### Task instructions
Please transcribe the data that follows exactly, from its first line through the line that contains "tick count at".

### Data block
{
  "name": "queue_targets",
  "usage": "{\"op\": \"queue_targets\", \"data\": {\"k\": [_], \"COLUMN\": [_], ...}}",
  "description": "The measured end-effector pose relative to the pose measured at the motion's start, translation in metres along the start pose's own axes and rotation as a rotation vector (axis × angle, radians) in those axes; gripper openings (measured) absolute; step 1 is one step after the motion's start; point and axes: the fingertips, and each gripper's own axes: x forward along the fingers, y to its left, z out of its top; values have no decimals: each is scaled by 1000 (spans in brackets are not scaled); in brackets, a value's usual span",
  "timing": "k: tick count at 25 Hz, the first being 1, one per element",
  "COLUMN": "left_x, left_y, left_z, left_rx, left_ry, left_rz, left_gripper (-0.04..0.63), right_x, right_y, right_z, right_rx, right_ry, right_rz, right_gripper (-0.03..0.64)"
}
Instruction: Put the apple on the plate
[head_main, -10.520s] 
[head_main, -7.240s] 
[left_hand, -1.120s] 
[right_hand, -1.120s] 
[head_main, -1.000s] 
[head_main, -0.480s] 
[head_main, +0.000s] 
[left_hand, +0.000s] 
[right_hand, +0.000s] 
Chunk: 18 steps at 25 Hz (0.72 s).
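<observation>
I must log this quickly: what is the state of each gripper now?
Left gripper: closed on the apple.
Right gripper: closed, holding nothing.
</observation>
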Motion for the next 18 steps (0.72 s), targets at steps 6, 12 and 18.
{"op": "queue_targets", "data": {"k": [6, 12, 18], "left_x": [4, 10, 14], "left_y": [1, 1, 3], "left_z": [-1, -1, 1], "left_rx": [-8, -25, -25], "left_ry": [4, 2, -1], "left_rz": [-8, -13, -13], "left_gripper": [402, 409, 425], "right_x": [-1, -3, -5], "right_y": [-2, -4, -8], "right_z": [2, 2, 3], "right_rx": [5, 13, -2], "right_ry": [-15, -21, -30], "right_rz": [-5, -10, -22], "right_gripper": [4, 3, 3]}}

### Task solution
{
  "name": "queue_targets",
  "usage": "{\"op\": \"queue_targets\", \"data\": {\"k\": [_], \"COLUMN\": [_], ...}}",
  "description": "The measured end-effector pose relative to the pose measured at the motion's start, translation in metres along the start pose's own axes and rotation as a rotation vector (axis × angle, radians) in those axes; gripper openings (measured) absolute; step 1 is one step after the motion's start; point and axes: the fingertips, and each gripper's own axes: x forward along the fingers, y to its left, z out of its top; values have no decimals: each is scaled by 1000 (spans in brackets are not scaled); in brackets, a value's usual span",
  "timing": "k: tick count at 25 Hz, the first being 1, one per element",

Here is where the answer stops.